Only those employees who have received a legal basis allowing them to collect, store, process this information can have access to PD. Information about the health of an employee can be requested only in the amount necessary for the implementation of labor relations and the performance of his labor duties.

When performing any action with PD, the operator must adhere to the rules provided for in the Labor Code of the Russian Federation.

Ensuring the storage and protection of personal data

Any company must register, form, maintain and store information that contains personal data. Such work is always performed by those who are endowed with the legal basis that must be recorded in the job descriptions at the enterprise. The person responsible for the implementation of this work is appointed by order of the General Director.

Unauthorized persons should not have access to personal information. The head of the enterprise must also approve the list of persons admitted to such activities, and the general director must endorse this document.

Persons from the number of administrative employees, such as a boss, employees responsible for working with personnel, an employee of the personnel department (inspector), engineering personnel responsible for organizing and setting labor standards by structural divisions, can have a permanent right of access to PD at the enterprise.

In some companies, any personal data may be required by the chief accountant if it is necessary to prepare certain documents.

An employee responsible for security at the enterprise has constant access to confidential data, but only within the framework of the authority assigned to him.

Other employees may be included in the list, which is compiled at the enterprise for persons who have access to the personal data of employees and who perform certain work with them.

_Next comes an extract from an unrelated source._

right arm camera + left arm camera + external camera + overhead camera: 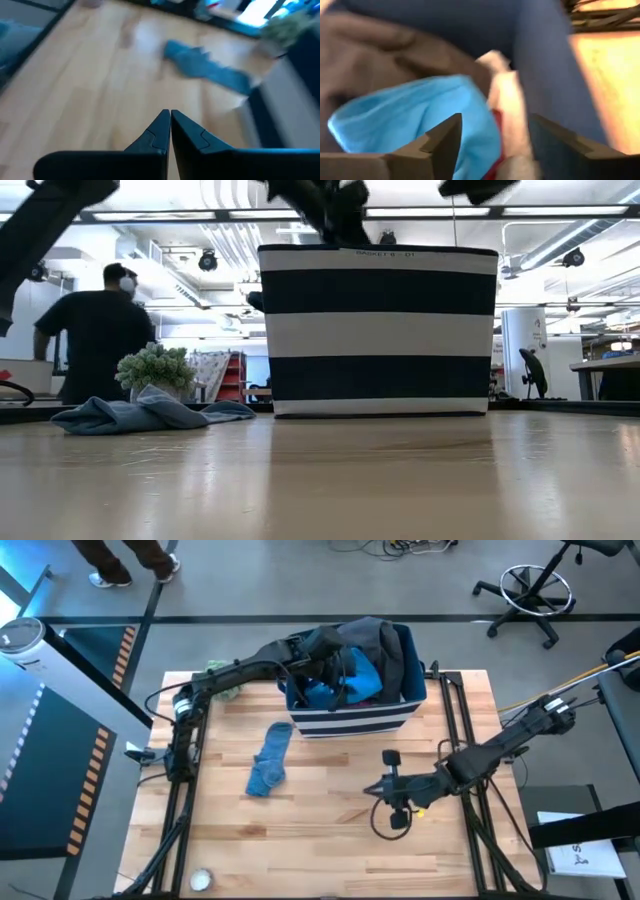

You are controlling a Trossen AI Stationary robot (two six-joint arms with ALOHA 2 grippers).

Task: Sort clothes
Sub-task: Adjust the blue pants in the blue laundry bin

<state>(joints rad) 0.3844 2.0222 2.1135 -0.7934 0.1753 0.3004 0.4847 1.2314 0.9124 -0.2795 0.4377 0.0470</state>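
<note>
A navy bin with white stripes (350,720) stands at the table's far middle, heaped with clothes: a bright blue piece (325,692), a dark charcoal piece (378,648) and a bit of red (366,690). My left gripper (335,672) is open over the heap. In its wrist view it (492,145) stands over the bright blue piece (405,115), a white piece (510,97) and the red (496,122). A teal piece (270,762) lies flat on the table left of centre. My right gripper (372,790) is shut and empty above the table's middle right. My left gripper stands open among the clothes in the bin, its fingers (445,140) coming from the table's left side and slanting down. Whether they touch the bright blue piece (465,125) I cannot tell.
A small green spiky plant (153,367) stands at the far left beside the bin, partly under my left arm (225,678). A small white round thing (200,880) lies at the near left edge. A person (95,335) stands beyond the table. Bare wood lies along the near side.
</note>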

It varies in accordance with the Internal Labor Regulations.

Data transfer capability

The transfer of personal data of any employee of the company can be carried out only if there is a request submitted by state authorities. Such bodies and organizations can be:

  • law enforcement agencies;
  • Ministry of Emergency Situations;
  • tax authorities;
  • courts of law;
  • security organs;
  • Migration Service;
  • military commissariats;
  • social insurance authorities;
  • statistical services;
  • Pension fund and other services and bodies.

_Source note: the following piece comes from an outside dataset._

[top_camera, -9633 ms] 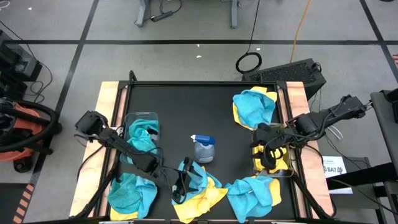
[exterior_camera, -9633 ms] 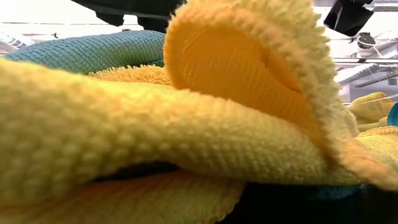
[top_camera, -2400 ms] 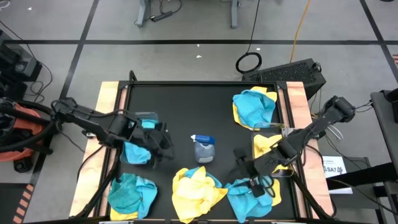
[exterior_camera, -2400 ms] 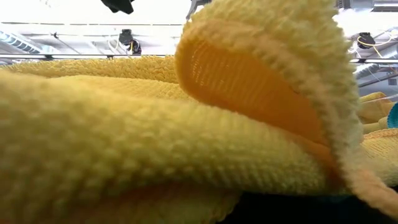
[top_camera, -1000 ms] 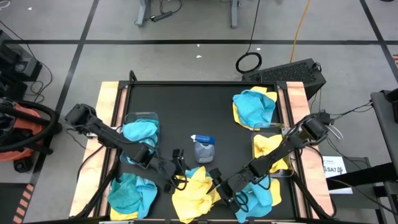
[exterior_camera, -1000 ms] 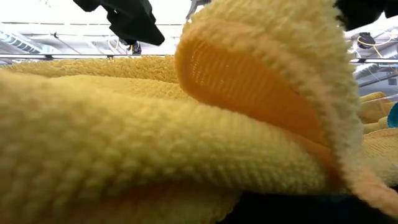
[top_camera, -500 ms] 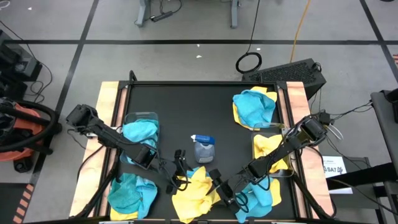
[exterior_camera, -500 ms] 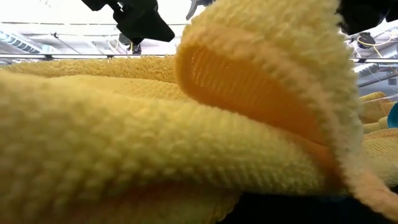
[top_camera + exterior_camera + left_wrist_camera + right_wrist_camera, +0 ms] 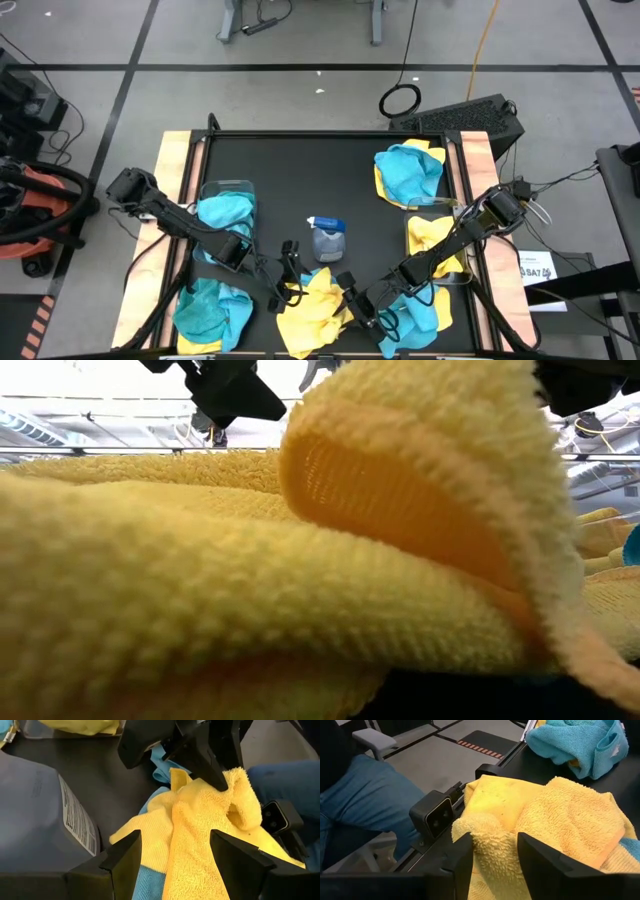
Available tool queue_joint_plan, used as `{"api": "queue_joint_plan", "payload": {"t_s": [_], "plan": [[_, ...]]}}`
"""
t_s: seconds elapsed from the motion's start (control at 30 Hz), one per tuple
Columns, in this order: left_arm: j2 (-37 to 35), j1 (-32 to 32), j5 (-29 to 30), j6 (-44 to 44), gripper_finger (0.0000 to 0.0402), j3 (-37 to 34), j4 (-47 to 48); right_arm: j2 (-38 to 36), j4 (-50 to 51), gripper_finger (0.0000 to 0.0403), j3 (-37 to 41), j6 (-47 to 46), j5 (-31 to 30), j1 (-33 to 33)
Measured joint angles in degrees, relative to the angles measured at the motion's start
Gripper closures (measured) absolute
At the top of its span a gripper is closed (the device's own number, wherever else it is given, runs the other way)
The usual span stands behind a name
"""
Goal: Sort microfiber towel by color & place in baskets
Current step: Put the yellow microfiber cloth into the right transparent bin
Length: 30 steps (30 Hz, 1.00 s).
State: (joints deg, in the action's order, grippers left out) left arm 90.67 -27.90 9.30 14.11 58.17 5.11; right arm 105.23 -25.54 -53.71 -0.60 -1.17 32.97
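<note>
The right gripper is pinching a raised fold of the yellow microfiber towel at the surface's front edge, jaws not fully clamped. The left gripper hovers released over the same towel. Seat the fold deep, then lift straight toward the yellow-filled basket.

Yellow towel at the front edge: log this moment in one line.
right claw: closing on yellow towel | left claw: open beside it | baskets: part filled
</note>
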Motion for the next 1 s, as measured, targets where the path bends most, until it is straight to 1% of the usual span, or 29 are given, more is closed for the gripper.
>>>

But you should take into account the requirements of the legislation during the provision of documents requested by these instances with the personal data of employees. It is necessary to obtain the written consent of the employees in respect of whom it is necessary to form and transfer personal data to perform these actions. Without such consent, it is prohibited to transmit personal data of subjects both by fax and by telephone, as well as by e-mail and using other media. The exception is the cases specified in the legislation.